Alla seconda seduta, dopo un periodo di sei mesi (figg. 11, 12), una rx di controllo ha evidenziato la buona osteointegrazione dell’impianto e, soprattutto, il perfetto mantenimento dell’osso a livello crestale, senz’altro favorito dalla tecnica chirurgica atraumatica e dall’assenza di gap presente all’interfaccia moncone-impianto, tipico di un sistema ad accoppiamento conometrico.
I tessuti molli hanno avuto per la loro maturazione lo stesso periodo di tempo concesso alla osteointegrazione e si presentano pertanto, alla rimozione del tappo di guarigione, spessi e privi di sanguinamento (figg. 13, 14, 15).
Nella stessa seduta è stato quindi possibile rilevare un’impronta con transfer Standard diametro 4,1 mm (figg. 16, 17).
In considerazione dell’alta valenza estetica della zona si è optato per la realizzazione di un moncone individualizzato in titanio-zirconia (fig. 18) con l’ausilio della tecnica CAD-CAM Sirona.
L’elevata precisione ottenuta dai reparti produttivi Leone nella realizzazione del sistema di accoppiamento Exacone® non è riproducibile pur utilizzando un buon sistema CAD-CAM: pertanto non è consigliabile realizzare un moncone completamente costituito di zirconia.
Inoltre, data la particolare natura della connessione, l’utilizzo dello stesso materiale della fixture, titanio grado medicale 5, assicura un perfetto comportamento biomeccanico nel tempo.
Per queste motivazioni il primo passaggio è stato quello di adattare un moncone diametro 4,1 mm dritto Standard modificandone adeguatamente la parte emersa (figg. 19, 20) che è divenuta l’interfaccia per l’alloggiamento della porzione in zirconia individualizzata.
Il modello in gesso con l’interfaccia in titanio e stato scansionato per la progettazione al CAD (figg. 21, 22, 23, 24, 25).
Il progetto digitale viene convertito nel linguaggio CAM e inviato al fresatore per la realizzazione del pezzo (figg. 26, 27).
Dopo la sinterizzazione dell’ossido di zirconio il pezzo è stato controllato, rifinito e, previa sabbiatura dell’interfaccia in titanio, cementato con Nimetic Cem (3M Espe) (figg. 28, 29, 30, 31).

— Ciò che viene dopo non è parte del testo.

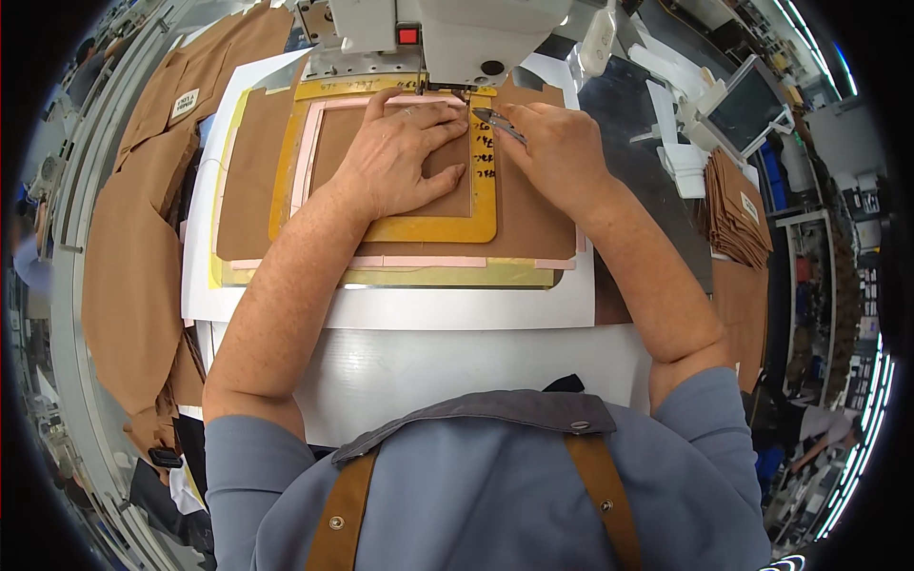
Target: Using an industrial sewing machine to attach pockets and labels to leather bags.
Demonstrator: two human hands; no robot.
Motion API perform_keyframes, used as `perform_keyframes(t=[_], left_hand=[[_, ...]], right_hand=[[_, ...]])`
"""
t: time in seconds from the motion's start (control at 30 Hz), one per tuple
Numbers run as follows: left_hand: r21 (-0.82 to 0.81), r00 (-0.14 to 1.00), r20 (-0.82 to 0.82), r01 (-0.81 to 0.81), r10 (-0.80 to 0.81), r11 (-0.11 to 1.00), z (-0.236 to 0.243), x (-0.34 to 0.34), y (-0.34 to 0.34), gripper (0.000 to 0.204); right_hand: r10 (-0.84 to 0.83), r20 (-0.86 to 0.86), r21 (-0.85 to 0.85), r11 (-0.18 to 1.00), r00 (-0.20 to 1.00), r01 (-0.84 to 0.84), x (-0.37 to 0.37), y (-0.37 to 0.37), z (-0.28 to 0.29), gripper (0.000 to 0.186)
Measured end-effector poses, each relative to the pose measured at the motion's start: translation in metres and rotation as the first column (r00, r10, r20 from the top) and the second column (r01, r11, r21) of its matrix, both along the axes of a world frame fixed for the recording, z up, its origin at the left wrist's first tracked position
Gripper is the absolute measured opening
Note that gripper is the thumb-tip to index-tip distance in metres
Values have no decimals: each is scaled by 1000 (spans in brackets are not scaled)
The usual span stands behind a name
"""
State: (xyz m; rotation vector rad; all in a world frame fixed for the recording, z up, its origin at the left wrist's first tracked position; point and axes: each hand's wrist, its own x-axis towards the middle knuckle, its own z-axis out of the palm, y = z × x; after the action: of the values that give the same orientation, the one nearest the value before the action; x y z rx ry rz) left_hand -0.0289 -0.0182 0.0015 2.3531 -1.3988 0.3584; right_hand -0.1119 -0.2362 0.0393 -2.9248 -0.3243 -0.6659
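My left hand [400,157] lies flat with its fingers spread over a brown fabric piece [533,214] and the yellow frame [428,229] on top of it. Its fingertips reach the frame's upper right inner corner. In my right hand [564,152] is a small pair of metal thread snips [497,122], the blades pointing left at that same corner, just below the needle area of a sewing machine [486,43]. Pink strips [303,157] line the inside of the frame. Under the fabric are a yellowish template sheet [428,277] and a large white sheet [457,314].
Brown fabric pieces [133,276] hang along the left side. At the right sits a stack of brown pieces [735,209] with a pale label, near a small monitor [747,105]. The machine head overhangs the far side of the work.
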Motion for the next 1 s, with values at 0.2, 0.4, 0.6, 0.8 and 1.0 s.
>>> perform_keyframes(t=[0.2,0.4,0.6,0.8,1.0], left_hand=[[-9,1000,16,0,0,1000,-3,1,0,53],[8,1000,11,-1,1,1000,-3,3,0,53],[30,1000,15,2,-2,1000,-6,5,0,53],[46,1000,18,-7,6,999,-4,3,1,52],[7,998,-13,-59,59,998,-1,1,6,47]], right_hand=[[13,6,-134,991,1000,-12,4,7,6,19],[69,48,-198,978,996,-58,13,13,3,13],[76,48,-282,958,996,-59,18,16,5,10],[-19,-64,-438,899,998,-11,25,26,10,6],[-99,-167,-556,831,981,-11,26,46,22,11]])
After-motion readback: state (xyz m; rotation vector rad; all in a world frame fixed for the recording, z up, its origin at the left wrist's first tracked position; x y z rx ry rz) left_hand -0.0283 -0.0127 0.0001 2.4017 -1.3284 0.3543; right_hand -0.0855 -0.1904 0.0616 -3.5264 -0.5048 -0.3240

Il moncone in zirconia così individualizzato presenta importanti vantaggi:
• ottimo condizionamento della mucosa grazie alla forma anatomica
• estetica ineccepibile nel tempo
• eliminazione di pericolosi residui di cemento nello spessore dei tessuti molli, in quanto la chiusura della corona può essere realizzata a filo gengiva (fig. 32).
Il procedimento CAD-CAM impiegato per la realizzazione del moncone è stato utilizzato anche per la struttura in zirconia delle corone sia sull’impianto che sui denti naturali (figg. 33, 34).
É stata eseguita una verifica della precisione delle cappette utilizzando lo Xantopren VL (Heraeus Kulzer) e successivamente è stata rilevata una impronta di posizione in alginato (figg. 35, 36)
Infine le cappette sono state ceramizzate (figg. 37, 38).
Alla consegna il moncone è stato inconato con l’apposito percussore (figg. 39, 40) e le corone definitivamente cementate (figg. 41, 42, 43, 44).